Exercise details
For each line of the material below, give that line again word for word.

Raw data
'''

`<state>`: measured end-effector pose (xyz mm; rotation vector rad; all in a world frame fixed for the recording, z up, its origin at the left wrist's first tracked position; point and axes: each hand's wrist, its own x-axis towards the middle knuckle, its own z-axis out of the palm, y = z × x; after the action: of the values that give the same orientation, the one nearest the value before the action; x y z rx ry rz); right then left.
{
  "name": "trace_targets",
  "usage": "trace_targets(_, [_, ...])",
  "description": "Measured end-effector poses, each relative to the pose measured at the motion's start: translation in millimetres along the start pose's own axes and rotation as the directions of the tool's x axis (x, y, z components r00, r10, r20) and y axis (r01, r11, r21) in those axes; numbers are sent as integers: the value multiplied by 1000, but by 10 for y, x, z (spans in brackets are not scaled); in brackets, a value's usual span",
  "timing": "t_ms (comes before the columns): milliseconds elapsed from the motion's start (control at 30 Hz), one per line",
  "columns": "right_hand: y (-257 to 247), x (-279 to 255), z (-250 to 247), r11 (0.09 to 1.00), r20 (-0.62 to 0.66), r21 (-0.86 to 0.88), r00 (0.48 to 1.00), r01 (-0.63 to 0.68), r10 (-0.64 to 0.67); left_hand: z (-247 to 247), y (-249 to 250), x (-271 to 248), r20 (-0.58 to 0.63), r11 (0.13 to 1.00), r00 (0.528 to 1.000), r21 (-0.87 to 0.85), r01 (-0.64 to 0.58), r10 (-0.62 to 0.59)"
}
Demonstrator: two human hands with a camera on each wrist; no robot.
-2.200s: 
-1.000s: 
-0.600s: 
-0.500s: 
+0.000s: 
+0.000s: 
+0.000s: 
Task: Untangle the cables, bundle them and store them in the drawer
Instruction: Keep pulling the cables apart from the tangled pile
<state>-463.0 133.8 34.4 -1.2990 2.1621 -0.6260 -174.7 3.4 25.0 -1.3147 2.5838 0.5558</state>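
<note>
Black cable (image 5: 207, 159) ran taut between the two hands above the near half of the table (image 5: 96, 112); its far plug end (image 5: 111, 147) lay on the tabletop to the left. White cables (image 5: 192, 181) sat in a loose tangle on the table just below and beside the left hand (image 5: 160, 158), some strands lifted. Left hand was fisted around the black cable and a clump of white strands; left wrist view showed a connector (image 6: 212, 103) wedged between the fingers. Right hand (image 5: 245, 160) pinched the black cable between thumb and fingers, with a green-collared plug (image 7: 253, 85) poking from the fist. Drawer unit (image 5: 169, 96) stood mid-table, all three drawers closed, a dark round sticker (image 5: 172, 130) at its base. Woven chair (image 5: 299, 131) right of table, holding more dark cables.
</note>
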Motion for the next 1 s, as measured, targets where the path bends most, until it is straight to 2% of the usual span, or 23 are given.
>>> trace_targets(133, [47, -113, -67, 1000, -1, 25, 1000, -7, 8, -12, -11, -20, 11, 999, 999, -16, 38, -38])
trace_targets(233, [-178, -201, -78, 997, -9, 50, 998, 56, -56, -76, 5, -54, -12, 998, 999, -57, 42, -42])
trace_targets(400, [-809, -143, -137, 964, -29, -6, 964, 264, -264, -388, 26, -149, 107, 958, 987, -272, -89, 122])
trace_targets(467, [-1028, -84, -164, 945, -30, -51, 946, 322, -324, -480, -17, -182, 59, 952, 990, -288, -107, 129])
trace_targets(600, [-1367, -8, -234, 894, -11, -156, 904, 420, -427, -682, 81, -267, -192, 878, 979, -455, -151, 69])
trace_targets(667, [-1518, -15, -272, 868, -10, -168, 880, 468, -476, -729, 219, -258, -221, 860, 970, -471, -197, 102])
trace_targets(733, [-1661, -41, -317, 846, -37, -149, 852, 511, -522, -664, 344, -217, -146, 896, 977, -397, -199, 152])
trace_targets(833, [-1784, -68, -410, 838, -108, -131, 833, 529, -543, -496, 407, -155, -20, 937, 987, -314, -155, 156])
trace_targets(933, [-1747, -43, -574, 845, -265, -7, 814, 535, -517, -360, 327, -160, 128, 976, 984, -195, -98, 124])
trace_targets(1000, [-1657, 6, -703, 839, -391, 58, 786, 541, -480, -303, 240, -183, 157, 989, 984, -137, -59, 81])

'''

Response area
`<state>`: measured end-effector pose (xyz mm; rotation vector rad; all in a world frame fixed for the recording, z up, its origin at the left wrist's first tracked position; point and axes: each hand's wrist, its own x-axis towards the middle knuckle, its own z-axis out of the palm, y = z × x; after the action: of the values that give the same orientation, the one nearest the value before the action; x y z rx ry rz); right then left.
{
  "name": "trace_targets",
  "usage": "trace_targets(_, [_, ...])",
  "description": "Measured end-effector poses, each relative to the pose measured at the motion's start: translation in millimetres along the start pose's own axes and rotation as the directions of the tool's x axis (x, y, z components r00, r10, r20) and y axis (r01, r11, r21) in those axes; numbers are sent as integers: the value multiplied by 1000, but by 10 for y, x, z (spans in brackets are not scaled); in brackets, a value's usual span",
  "timing": "t_ms (comes before the columns): milliseconds elapsed from the motion's start (control at 30 Hz), one per line",
  "columns": "right_hand: y (-257 to 247), x (-279 to 255), z (-250 to 247), r11 (0.09 to 1.00), r20 (-0.62 to 0.66), r21 (-0.86 to 0.88), r00 (0.48 to 1.00), r01 (-0.63 to 0.68), r10 (-0.64 to 0.67); left_hand: z (-247 to 247), y (-249 to 250), x (-271 to 248), r20 (-0.58 to 0.63), r11 (0.13 to 1.00), r00 (0.528 to 1.000), r21 (-0.87 to 0.85), r01 (-0.64 to 0.58), r10 (-0.62 to 0.59)"
}
Demonstrator: two human hands with a camera on each wrist; no robot.
-2.200s: 
-1.000s: 
-0.600s: 
-0.500s: 
+0.000s: 
+0.000s: 
+0.000s: 
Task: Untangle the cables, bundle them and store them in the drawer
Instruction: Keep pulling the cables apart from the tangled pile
<state>-463.0 133.8 34.4 -1.2990 2.1621 -0.6260 -174.7 3.4 25.0 -1.3147 2.5838 0.5558</state>
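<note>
Black cable (image 5: 207, 159) ran taut between the two hands above the near half of the table (image 5: 96, 112); its far plug end (image 5: 111, 147) lay on the tabletop to the left. White cables (image 5: 192, 181) sat in a loose tangle on the table just below and beside the left hand (image 5: 160, 158), some strands lifted. Left hand was fisted around the black cable and a clump of white strands; left wrist view showed a connector (image 6: 212, 103) wedged between the fingers. Right hand (image 5: 245, 160) pinched the black cable between thumb and fingers, with a green-collared plug (image 7: 253, 85) poking from the fist. Drawer unit (image 5: 169, 96) stood mid-table, all three drawers closed, a dark round sticker (image 5: 172, 130) at its base. Woven chair (image 5: 299, 131) right of table, holding more dark cables.
</note>
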Motion for the next 1 s, as measured, targets where the path bends most, until it is straight to 2% of the usual span, or 23 are given.
>>> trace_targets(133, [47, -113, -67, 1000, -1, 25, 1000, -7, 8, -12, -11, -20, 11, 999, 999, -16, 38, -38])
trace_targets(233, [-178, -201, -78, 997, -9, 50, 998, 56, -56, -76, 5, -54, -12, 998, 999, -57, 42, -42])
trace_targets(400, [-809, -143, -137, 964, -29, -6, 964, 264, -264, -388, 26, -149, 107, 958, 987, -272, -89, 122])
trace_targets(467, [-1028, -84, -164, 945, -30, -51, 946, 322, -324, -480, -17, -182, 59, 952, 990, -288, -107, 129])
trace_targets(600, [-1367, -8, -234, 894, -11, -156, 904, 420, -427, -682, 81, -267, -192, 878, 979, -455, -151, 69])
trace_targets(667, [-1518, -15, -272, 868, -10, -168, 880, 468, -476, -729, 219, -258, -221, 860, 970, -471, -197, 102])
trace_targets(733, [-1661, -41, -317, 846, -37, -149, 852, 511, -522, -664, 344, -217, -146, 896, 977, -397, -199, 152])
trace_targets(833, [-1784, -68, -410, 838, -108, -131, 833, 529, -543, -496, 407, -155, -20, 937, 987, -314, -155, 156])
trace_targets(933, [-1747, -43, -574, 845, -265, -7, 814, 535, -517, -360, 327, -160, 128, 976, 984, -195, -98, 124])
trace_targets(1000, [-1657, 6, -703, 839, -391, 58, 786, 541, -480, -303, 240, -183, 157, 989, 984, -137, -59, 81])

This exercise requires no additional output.